The scientific process that MedPharm follows often starts with the presentation of a new chemical entity (NCE), which a company wishes to turn into a medicinal product. The first step in the process is to carry out a rigorous search on the physiochemical properties of the molecule and then to use established predictive equations to evaluate the potential routes by which it is most likely to be absorbed.

Topical drug formulations can be developed to meet all regulatory criteria and to achieve the required drug delivery into or through the skin. Considerable experience exists within the unit in the pharmaceutical development of creams, ointments, gels, lotions, vesicular formulations and patches. Stability indicating assays can be developed and stability testing (physical, chemical and microbiological) performed to ICH guidelines.

The skin provides an appealing site for the non-invasive delivery of drugs and has numerous advantages over more conventional routes. Hence, penetration of the skin by chemicals or drugs is an extremely important area of research, and a variety of experimental models have been developed to increase understanding of these processes.

Commonly, in vitro studies involve the use of a diffusion cell designed to mimic the physiological and anatomical conditions of skin in situ. Various models exist in the unit including partition cells (in house developed) and diffusion cells that can be used to screen and optimise topical formulations to achieve the delivery of the drug either to the various layers of the skin for localised delivery. In addition drug that has diffused through the skin can be measured. In addition to skin, our services also include work with human nail and synthetic membranes.

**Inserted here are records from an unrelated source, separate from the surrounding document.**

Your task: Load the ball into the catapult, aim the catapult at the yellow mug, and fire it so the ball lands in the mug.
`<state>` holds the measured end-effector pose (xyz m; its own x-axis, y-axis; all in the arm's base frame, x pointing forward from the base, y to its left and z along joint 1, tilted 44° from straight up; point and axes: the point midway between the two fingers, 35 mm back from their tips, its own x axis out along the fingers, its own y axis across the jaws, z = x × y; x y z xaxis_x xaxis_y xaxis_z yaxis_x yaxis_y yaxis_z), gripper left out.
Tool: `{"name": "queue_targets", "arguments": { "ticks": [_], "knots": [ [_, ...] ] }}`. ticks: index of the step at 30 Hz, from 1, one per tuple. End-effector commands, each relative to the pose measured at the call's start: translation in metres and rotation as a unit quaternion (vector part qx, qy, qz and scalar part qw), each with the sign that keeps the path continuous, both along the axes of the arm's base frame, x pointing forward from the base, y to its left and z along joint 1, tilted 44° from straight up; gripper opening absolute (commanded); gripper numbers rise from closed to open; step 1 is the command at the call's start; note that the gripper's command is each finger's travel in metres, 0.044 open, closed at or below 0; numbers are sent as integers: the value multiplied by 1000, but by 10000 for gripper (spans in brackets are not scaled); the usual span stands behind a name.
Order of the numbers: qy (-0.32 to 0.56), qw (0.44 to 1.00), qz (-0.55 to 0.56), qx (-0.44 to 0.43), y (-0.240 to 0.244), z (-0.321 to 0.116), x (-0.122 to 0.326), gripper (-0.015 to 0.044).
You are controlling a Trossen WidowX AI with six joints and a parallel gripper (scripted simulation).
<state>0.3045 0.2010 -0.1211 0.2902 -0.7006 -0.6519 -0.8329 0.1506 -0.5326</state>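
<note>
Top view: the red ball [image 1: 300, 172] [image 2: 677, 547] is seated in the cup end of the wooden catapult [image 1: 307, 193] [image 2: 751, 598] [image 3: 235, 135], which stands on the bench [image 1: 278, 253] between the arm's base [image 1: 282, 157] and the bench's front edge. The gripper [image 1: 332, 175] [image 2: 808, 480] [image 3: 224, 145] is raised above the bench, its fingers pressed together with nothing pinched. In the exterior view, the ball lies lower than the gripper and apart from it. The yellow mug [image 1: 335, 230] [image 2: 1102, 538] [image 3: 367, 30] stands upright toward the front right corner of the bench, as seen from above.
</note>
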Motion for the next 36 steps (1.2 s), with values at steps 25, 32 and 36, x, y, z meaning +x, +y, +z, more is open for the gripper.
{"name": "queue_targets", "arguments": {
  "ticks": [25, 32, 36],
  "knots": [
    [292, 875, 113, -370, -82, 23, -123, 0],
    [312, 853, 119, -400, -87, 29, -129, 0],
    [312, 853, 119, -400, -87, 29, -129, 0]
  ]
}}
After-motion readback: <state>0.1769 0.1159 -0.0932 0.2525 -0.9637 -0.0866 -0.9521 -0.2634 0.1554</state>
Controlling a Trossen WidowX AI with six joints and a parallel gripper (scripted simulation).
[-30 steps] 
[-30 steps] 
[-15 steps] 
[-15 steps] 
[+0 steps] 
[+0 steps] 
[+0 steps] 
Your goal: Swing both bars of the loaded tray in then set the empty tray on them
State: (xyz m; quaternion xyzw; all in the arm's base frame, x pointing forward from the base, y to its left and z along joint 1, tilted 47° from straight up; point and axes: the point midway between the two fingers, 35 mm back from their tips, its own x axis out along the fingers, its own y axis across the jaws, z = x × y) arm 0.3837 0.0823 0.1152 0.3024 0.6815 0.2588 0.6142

These skin models have also been adapted so as to be able to test anti-infective agents in skin diseases caused by microorganisms. A diffusion cell has also been designed that can house pieces of human nail infected with fungal conditions such as onychomychosis. This model has been successfully used to develop formulations, that have been shown to be capable of diffusing into the nail, and killing the organism whether it is present as a growing mycelium or a spore. The model has also been used as a performance test in routine stability of the product.

A cell culture group has been established within MedPharm. These services can be utilised with larger projects where other formulation expertise is being used or as a separate service. Cell culture drug absorption models mimic epithelial absorption barriers. Cell culture systems provide many advantages over conventional in vitro and in vivo models and are useful for determining drug permeability, mechanisms of drug absorption and assessing mucosal toxicity.

Preclinical dosages are regularly prepared with the appropriate documentation. MedPharm can help to undertake the full preclinical package to support proof-of-concept study, and to test a concept or provide scientific support for a clinical trial.

Clinical trial supplies: MedPharm has the ability to manufacture dosages to GMP. A number of our projects are currently in phase I/II clinical evaluation.

Industrial scale-up: Development work can be undertaken to scale up from laboratory scale to development scale and include process validation and cleaning validation.

Our clients normally conduct early phase clinical studies in human volunteers and patients however, we are usually involved in the design. MedPharm has strong connections to the clinical dermatological department and other clinical centres in King’s College and can advance projects into clinical development (phase I/II).